Collaborative Grid Mapping for Moving Object Tracking Evaluation
Perception of other road users is a crucial task for intelligent vehicles. Perception systems can use on-board sensors only or be in cooperation with other vehicles or with roadside units. In any case, the performance of perception systems has to be evaluated against ground-truth data, which is a particularly tedious task and requires numerous manual operations. In this article, we propose a novel semi-automatic method for pseudo ground-truth estimation. The principle consists in carrying out experiments with several vehicles equipped with LiDAR sensors and with fixed perception systems located at the roadside in order to collaboratively build reference dynamic data. The method is based on grid mapping and in particular on the elaboration of a background map that holds relevant information that remains valid during a whole dataset sequence. Data from all agents is converted in time-stamped grids. A data fusion method that manages uncertainties combines the background map with observations to produce dynamic reference information at each instant. Several datasets have been acquired with three experimental vehicles and a roadside unit. An evaluation of this method is finally provided in comparison to a handmade ground truth.

1 Introduction
In order to navigate safely, intelligent vehicles must perceive their environment. Perception systems have become more and more complex and evaluating them under real conditions is a difficult task that generally requires manual annotation and processing. In addition to being a time-consuming task, ground-truth annotation of perception systems is error-prone, as occlusions can limit perceivable objects. Therefore, this task can be especially challenging in dynamic and cluttered environments. One way to address this issue is to use and record complementary points of view from remote sources of information that can be other road users or roadside units. The objective is then to merge in a post-processing stage all the available data through space and time into a coherent reference.
In this paper, we propose a method that builds occupancy grid maps on recorded driving sequences for the evaluation of perception and tracking systems using several sensors that are either embedded on vehicles or fixed in the environment.

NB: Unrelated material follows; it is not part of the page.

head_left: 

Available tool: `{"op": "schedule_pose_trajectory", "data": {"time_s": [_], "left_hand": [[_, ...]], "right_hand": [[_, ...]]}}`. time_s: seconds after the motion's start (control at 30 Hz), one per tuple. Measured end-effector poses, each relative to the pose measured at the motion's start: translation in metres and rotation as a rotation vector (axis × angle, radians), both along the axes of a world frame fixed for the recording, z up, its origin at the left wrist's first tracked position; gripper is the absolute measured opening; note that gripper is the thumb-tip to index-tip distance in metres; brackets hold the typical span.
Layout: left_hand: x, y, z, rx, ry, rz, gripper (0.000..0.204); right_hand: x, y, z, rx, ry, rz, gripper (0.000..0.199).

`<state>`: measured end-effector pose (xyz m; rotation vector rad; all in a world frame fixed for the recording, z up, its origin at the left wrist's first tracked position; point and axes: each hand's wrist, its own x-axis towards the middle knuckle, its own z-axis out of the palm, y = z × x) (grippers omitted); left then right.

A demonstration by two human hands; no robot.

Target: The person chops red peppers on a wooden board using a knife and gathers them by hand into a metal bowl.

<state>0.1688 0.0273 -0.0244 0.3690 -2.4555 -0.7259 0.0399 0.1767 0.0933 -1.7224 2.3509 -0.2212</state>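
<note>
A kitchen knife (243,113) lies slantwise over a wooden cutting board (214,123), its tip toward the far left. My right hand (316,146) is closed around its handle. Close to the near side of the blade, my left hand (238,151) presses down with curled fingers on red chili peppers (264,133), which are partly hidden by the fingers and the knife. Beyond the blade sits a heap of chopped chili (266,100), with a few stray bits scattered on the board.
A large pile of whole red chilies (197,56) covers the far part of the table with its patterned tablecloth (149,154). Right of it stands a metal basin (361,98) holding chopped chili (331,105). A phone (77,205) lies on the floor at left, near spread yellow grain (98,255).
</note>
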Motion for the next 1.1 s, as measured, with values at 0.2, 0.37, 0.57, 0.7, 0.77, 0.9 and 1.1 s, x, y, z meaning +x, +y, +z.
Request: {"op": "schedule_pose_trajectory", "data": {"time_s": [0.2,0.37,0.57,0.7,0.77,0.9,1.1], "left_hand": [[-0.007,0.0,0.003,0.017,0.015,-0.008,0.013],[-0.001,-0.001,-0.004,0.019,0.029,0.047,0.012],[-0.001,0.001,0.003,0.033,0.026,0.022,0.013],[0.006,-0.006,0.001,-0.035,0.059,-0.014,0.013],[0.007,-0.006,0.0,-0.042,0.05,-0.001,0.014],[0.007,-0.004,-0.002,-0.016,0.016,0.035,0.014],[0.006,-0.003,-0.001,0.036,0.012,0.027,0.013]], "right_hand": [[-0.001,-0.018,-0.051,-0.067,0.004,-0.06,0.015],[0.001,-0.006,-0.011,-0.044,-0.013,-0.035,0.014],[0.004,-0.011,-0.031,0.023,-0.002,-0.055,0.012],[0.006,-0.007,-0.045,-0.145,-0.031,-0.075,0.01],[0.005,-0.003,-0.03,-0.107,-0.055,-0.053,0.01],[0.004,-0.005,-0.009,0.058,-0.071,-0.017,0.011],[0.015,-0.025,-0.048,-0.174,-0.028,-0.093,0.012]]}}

Each agent participating in the mapping registers the time-stamped data of its sensors, the synchronization of the clocks being provided by Global Navigation Satellite System (GNSS) receivers.
To represent and fuse data from various perception systems in a common frame, bird eye view grids can be used. As such, our method provides both a grid of the background containing all static elements and time-stamped perception grids in which moving road users are detected. Such grids are a first step towards the generation of a reliable ground truth for object tracking evaluation built semi-automatically.
Moreover, a dataset is released with real data coming from three vehicles and a road-side sensor, including three short scenarios of interest involving a dozen road-users. To our knowledge, it is the first dataset with real data and multiple moving points of view for collaborative perception. A video illustrating the dataset recording and the method is given1.
The article is organized as follows. Section 2 gives an overview of related work on post-processing for object tracking and on occupancy grids. Section 3 introduces the notion of background map and its representation as an evidential occupancy grid. In section Section 4, we provide examples about how to build this map with high-accuracy GNSS receivers, on-car and roadside LiDAR sensors. In Section 5, we explain how we construct the final grids and how the background map we created helps to take into account past and future observations. Finally section Section 6 presents experimental results and evaluation of our method on a multi-vehicle dataset recorded for this purpose.
3 Definition of the Background Map
3.1 Semantics of the Map
In general, the mapping of an environment holds information that is true over very long periods of time. Here, the information stored by the mapping is defined as the information that is reliable during the whole dataset. It represents statically occupied areas and passable areas, which can be either free or contain a moving object.
Occupancy of the space can be divided into two main classes: immovable occupancy that corresponds to non-movable features (e.g. buildings, trees or road signals), and objects that corresponds to movable features (i.e. vehicles or vulnerable road users). The distinction between those two classes can be made in a single measurement, while objects have to be refined into static or dynamic using multiple measurements. As the goal of the map is to determine some information that is valid for the whole dataset, static objects are defined as objects that do not move during the whole sequence. Dynamic objects are thus objects that moved at least once during the sequence.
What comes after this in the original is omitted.